According to the second law of thermodynamics the entropy of an
isolated system never decreases. An isolated system will
spontaneously evolve toward thermodynamic equilibrium, the
configuration with maximum entropy.
Systems that are not isolated may decrease in entropy, provided
they increase the entropy of their environment by at least that
same amount.
Since entropy is a state function, the change in the entropy of a
system is the same for any process that goes from a given initial
state to a given final state, whether the process is reversible
or irreversible.
Irreversibility
The idea of "irreversibility" is central to the understanding of
entropy. Most people have an intuitive understanding of
irreversibility (a dissipative process): if one watches a movie
of everyday life running forward and in reverse, it is easy to
distinguish between the two. The movie running in reverse shows
impossible things happening: water jumping out of a glass into a
pitcher above it, smoke going down a chimney, water "unmelting"
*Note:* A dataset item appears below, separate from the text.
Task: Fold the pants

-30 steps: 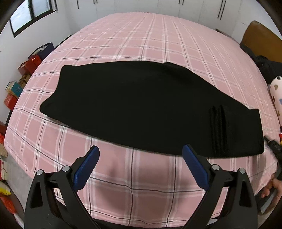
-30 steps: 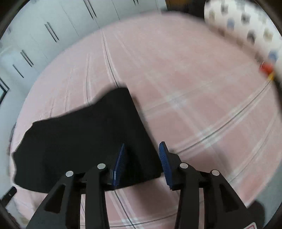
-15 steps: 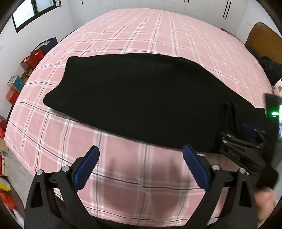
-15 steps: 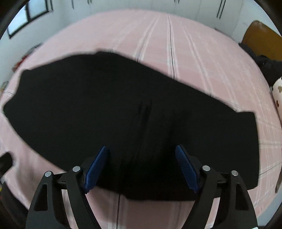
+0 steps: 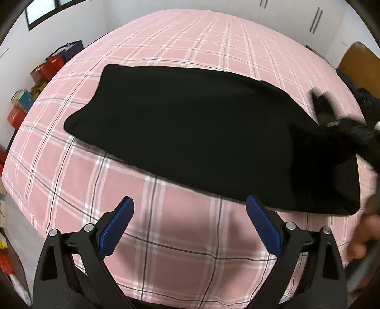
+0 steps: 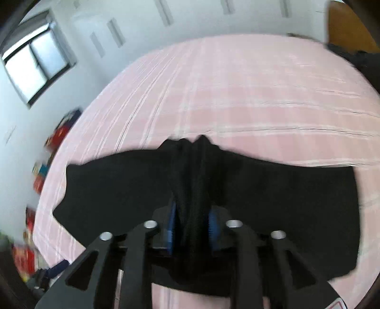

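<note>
Right tool [image 6: 191, 224]: one unit, its two blue-padded fingers [image 6: 171, 221] clenched on a bunched ridge of black fabric belonging to the pants [image 6: 273, 195]. The gathered fold rises between the pads and runs forward from them; the rest of the garment spreads flat to either side. This view is motion-blurred.

Left tool [image 5: 190, 228]: one unit, released, its two blue pads [image 5: 116, 228] spread wide with nothing between them. It hangs above bare bedding near the front edge of the bed [image 5: 166, 237], just short of the near hem of the pants [image 5: 190, 128].

Pants: one pair, black, laid lengthwise across the pink plaid bed cover. In the left wrist view the right tool [image 5: 332, 118] appears blurred at the right end of the garment, in contact with the fabric.

Surroundings: one window [image 6: 35, 69] on the left wall; several red and coloured boxes [image 5: 42, 71] stacked on the floor beside the bed; white cupboard doors [image 5: 315, 19] behind it.
</note>
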The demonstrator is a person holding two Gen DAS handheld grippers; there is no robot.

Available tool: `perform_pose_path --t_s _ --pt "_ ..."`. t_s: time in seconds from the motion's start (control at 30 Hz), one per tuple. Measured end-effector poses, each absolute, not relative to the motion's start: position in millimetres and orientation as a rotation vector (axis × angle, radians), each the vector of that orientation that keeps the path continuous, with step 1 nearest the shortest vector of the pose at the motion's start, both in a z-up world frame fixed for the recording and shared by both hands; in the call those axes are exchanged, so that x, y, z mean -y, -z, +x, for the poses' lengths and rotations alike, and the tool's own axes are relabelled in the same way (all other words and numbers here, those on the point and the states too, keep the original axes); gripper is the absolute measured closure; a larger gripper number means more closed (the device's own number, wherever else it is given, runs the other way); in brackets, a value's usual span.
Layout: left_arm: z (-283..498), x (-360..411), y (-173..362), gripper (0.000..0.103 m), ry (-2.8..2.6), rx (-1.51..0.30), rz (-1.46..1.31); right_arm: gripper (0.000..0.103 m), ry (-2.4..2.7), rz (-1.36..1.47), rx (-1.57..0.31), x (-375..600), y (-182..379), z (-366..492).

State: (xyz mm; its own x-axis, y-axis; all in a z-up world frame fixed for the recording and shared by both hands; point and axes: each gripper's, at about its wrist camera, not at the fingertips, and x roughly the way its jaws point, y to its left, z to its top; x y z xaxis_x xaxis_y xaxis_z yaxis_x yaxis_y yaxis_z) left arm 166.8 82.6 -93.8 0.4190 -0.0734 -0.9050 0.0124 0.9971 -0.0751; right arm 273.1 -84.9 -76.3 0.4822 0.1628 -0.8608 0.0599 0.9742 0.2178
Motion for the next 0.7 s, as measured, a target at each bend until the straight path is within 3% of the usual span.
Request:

to form ice in a warm room, crashed cars reassembling themselves,
and so on.
The intuitive meaning of expressions such as "you can't
unscramble an egg", "don't cry over spilled milk" or "you can't
take the cream out of the coffee" is that these are irreversible
processes. There is a direction in time by which spilled milk
does not go back into the glass (see: The arrow of
time).
In thermodynamics, one says that the "forward" processes –
pouring water from a pitcher, smoke going up a chimney, etc. – are
"irreversible": they cannot happen in reverse, even though, on a
microscopic level, no laws of physics would be violated if they
did. This reflects the time-asymmetry of entropy.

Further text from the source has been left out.